I don't think any of the options proposed for planes and carriers can match to capacity of Ark in service through the lean years of 1970-1979. The RN were probably right to prefer Phantoms to any of the alternatives on offer.

I sympathise with the RN over CVA 01. It was the only way at the time of getting a reasonably sized Phantom carrying ship with modern capabilities. Trouble was that the money and political background could never run to two such ships. Given that, the Ark/Eagle was the only option left.

The Admiralty looked closely at the Essex class offered by the US, but I suspect that they realised that the problems of operating such old ships, with all their foreign built systems, in small numbers (only 2-3 were affordable), was not much of an improvement on Ark/Eagle.

In answer to your question I'd need to be remineded rather more precisely than that, but its possible.

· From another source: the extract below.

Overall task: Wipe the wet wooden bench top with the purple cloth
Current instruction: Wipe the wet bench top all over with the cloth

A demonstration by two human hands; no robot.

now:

It is all rather dependant on so much, that I'm not going to suggest too much of anything, since to cover any alternatve properly requires a very long post indeed.

Sufffice to say, there is a window in time when things could have been different, likely starting in 1943 and ending in frankly 1957, though technicaly later in 1966.

The F4 as a solution is highly constraining, CVA-01 seems pretty doomed IMO from the start, the 1952 effort seems far more likely.
A machine like the Type 583 is less constraining, and far more supportive of the UK as a independant state.

You have to think not about a desire for the F4 but the process by which things happen, one after another. One also has to see the basis for planning, by what criteria etc....
In there are possibilties, some came very close to happening.